Not only is this type of loan beneficial to the creditor, there are also some advantages to the debtor.  Here are some of them:

1. Increased loan amount.  Since the creditor would not have much to lose in case the debtor is unable to make the payments, a higher loan amount may be made available to the debtor.  Normally, the maximum amount is identified by looking at the value of the asset.  On the average, up to the equivalent of 80% of the total asset value may be loaned. 

2. Faster processing period.  As long as the corresponding assets have been laid down well and have been legally agreed upon, there is no need for thorough credit and background investigations.  Although these are still conducted, the findings are not going to be the only criterion for approval or decline.

3. Better payment terms.  Again, this is granted to the debtor’s favour since the creditor does not have much to lose anyway.  It would not matter much if the loan extends to so many years.  As long as the asset backing up the loan is still there, the creditor does not have to worry about losing his loaned money in the long run. 

4. Lower interest rates.  This has something to do with the fact that there is less risk involved on the part of the creditor as compared to the usual personal loans.  

However, although this type of loan appears to be advantageous to both parties, there are still some risks involved.  For one, the risk of losing property is there.  Should the debtor miss a certain number of monthly payments, it is legally correct to have his asset immediately pulled out.  Thus, debtors availing of this type of loan are oftentimes given proper advice first as to the level of risk that he may be willing to take on.

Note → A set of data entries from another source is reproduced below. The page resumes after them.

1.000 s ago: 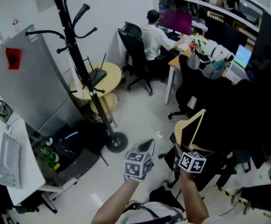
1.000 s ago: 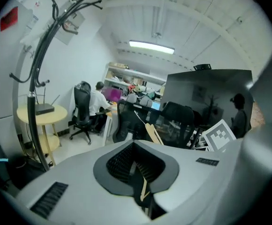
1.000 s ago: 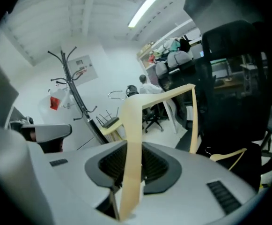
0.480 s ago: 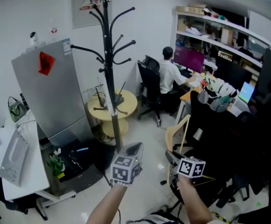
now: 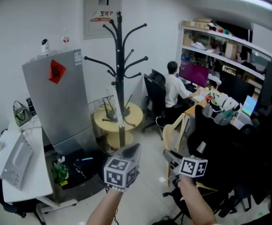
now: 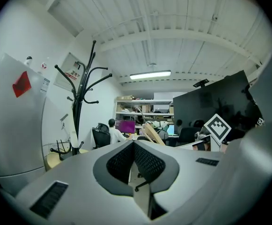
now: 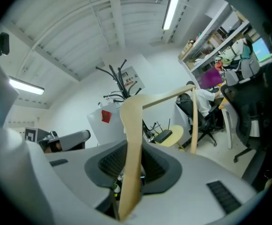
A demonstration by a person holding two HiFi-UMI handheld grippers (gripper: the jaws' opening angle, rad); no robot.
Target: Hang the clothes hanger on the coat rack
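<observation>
Plain white office: the black coat rack stands on the floor just in front of a round desk, with a grey fridge near it and a seated person beyond. I judge this the carry step. My right tongs are clamped on one arm of the wooden clothes hanger, held well short of the rack. My left tongs are closed on nothing. Next I must close in, raise the hanger and catch it over a branch.

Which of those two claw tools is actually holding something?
The right gripper: its jaws clamp a wooden hanger. The left gripper has its jaws shut together on nothing.
</observation>
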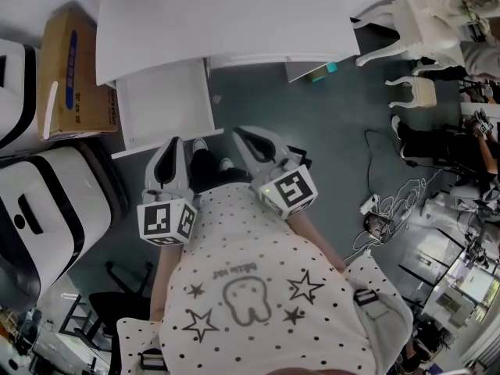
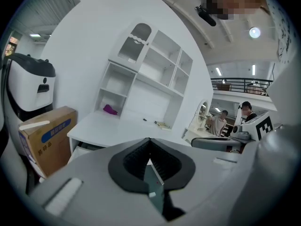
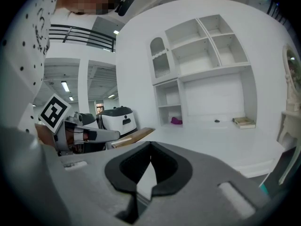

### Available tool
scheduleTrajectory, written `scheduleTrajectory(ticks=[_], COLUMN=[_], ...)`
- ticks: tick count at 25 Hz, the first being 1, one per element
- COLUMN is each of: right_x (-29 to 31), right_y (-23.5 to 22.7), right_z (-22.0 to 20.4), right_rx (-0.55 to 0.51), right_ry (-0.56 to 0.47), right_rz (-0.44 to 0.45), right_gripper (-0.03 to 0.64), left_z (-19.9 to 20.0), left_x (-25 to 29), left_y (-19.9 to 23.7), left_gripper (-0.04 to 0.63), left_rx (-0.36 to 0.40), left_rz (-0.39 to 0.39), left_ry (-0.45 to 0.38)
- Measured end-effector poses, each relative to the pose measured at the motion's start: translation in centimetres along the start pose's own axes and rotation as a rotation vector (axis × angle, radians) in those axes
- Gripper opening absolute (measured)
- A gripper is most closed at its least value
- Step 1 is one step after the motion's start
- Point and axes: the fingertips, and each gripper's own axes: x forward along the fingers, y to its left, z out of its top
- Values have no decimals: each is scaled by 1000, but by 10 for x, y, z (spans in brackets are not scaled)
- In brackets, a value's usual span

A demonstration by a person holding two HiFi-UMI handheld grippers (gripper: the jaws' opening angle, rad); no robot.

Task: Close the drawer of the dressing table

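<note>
The white dressing table point(image 1: 226, 14) stands at the top of the head view. Its drawer point(image 1: 164, 104) is pulled out on the left, and its opening point(image 2: 83, 148) shows under the tabletop in the left gripper view. My left gripper point(image 1: 173, 144) is shut with nothing in it, and its tips lie by the drawer's front edge; I cannot tell if they touch. My right gripper point(image 1: 241, 134) is shut and empty too, just right of the drawer front. In each gripper view the dark jaws meet at their tips, for the left gripper point(image 2: 149, 140) and the right gripper point(image 3: 150, 145).
A cardboard box point(image 1: 74, 69) and a white and black machine point(image 1: 39, 209) stand left of the drawer. White chairs point(image 1: 422, 22) and floor cables point(image 1: 391, 201) are at the right. A purple thing point(image 2: 110, 109) and a book point(image 2: 163, 124) lie on the table's shelves.
</note>
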Motion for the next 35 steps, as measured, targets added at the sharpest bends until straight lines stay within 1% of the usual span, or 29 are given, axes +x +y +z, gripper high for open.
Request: scheduleTrajectory(ticks=[5,8,13,17,23,29,35], right_x=[16,24,40,51,56,61,63], right_y=[-8,-12,-8,-4,-12,-22,-23], right_z=[7,7,0,0,3,9,9], right_rx=[13,27,49,46,37,20,18], right_ry=[11,16,38,54,69,81,88], right_rz=[-42,-60,-56,-28,6,39,62], right_gripper=[-3,-3,-3,-3,-3,-3,-3], left_z=[13,16,14,14,14,22,28], left_x=[18,24,22,20,24,31,24], left_y=[8,18,38,52,54,51,75], left_gripper=[-5,-5,-5,-5,-5,-5,-6], left_rx=[17,16,-8,-37,-64,-38,9], left_rz=[-45,-45,-19,21,62,72,148], left_ry=[16,25,41,39,34,19,20])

On the other hand, if a creditor is after getting his money back immediately, he should not be doing secured loans.  As soon as the payment amount and terms have been laid down legally, the creditor may not coerce its debtor to pay in contrary to what has been agreed upon should he suddenly need the money that he loaned.  As long as the debtor is able to make the agreed monthly payments, he gets to keep his property and stick to the agreement.

However, there are additional fees involved in getting a secured loan.  The debtor will have to pay for solicitor’s fees as well as valuation costs.  In some cases, the creditor may volunteer to pay for them in advance and just add them up to the first monthly payment.  This will depend on the agreement set forth at the start.

In general, all types of loans, whether secured or unsecured, have their corresponding risks and rewards for both the creditor and debtor.  This explains why people are always advised not to resort to loans as a habit.  They should just be reserved for emergency and crucial situations.  Otherwise, in the end, everyone will just have a problem.